WOLA: Advocacy for Human Rights in the Americas
1 Nov 2017 | Commentary

WOLA’s Adriana Beltrán Testifies Before Tom Lantos Human Rights Commission of Congress

Statement of Adriana Beltran

Senior Associate for Citizen Security
Washington Office on Latin America (WOLA)

Tom Lantos Human Rights Commission

“Human Rights and Humanitarian Challenges in Central America”

November 1, 2017

To watch a video of Adriana Beltrán’s testimony, please click here.

Good afternoon, Co-Chairman McGovern, Co-Chairman Hultgren and distinguished members of the Commission. On behalf of the Washington Office on Latin America, or WOLA, I would like to thank you for the opportunity to discuss the impact of organized crime, gang violence and corruption on human rights in Central America.  

As you know, the governments of Central America face serious problems of insecurity, violence, impunity and corruption, problems they have so far been unable to tackle effectively. As we witnessed with the surge of unaccompanied minors arriving at the southern border, these issues have had the greatest impact on those living in Central America’s Northern Triangle— El Salvador, Honduras, and Guatemala.

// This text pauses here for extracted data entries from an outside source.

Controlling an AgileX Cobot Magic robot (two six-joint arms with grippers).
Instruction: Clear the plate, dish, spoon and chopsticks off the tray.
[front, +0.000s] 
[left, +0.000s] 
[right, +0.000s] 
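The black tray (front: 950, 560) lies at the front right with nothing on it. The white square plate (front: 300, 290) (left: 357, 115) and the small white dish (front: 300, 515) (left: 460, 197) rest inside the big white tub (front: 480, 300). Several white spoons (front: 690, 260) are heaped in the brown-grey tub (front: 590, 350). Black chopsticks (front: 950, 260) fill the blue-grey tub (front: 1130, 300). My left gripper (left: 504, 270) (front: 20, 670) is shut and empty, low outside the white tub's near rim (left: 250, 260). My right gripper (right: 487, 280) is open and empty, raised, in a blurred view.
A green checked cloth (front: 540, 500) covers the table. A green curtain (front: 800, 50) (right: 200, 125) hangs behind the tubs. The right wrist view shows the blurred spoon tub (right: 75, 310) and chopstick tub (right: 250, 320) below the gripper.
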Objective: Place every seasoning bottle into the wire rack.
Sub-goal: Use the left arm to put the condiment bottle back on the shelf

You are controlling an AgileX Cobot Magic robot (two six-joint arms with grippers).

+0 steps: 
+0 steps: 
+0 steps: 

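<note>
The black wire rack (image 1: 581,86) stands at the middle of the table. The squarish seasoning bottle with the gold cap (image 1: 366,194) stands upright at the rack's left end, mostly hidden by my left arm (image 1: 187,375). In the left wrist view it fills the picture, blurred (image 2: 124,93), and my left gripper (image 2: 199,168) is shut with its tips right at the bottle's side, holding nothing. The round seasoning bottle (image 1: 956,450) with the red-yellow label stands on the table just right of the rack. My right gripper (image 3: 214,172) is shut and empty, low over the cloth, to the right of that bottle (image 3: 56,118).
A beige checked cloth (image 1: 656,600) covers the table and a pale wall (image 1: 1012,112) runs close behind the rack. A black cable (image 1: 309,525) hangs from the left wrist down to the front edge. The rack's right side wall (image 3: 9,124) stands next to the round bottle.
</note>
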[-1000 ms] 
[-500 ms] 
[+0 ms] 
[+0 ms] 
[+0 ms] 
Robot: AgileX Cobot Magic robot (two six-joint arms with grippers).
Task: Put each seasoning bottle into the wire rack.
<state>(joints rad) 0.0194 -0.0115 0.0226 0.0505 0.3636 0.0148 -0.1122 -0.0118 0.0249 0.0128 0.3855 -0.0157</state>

Despite important reductions in overall homicide levels, El Salvador, Honduras and Guatemala, continue to rank among the most violent countries in the hemisphere and the world. In 2015, El Salvador’s murder rate increased dramatically, reaching a level of violence not seen since the end of the country’s civil war. The 70 percent increase in the homicide rate that took place in 2014 followed the unraveling of a truce between rival gangs and a subsequent aggressive, heavy-handed crackdown by security forces. In the crackdown there were signs of a disturbing pattern of social cleansing and abuses at the hands of the police and security forces that continues today. Over the course of 2016, the National Civilian Police register counted 81.2 homicides per 100,000 people or 5,728 murders by the end of the year making it the second most violent of the past 12 years. While the rate dropped early in 2017, just this past month, El Salvador witnessed an abrupt increase in homicides that averaged 14 murders per day.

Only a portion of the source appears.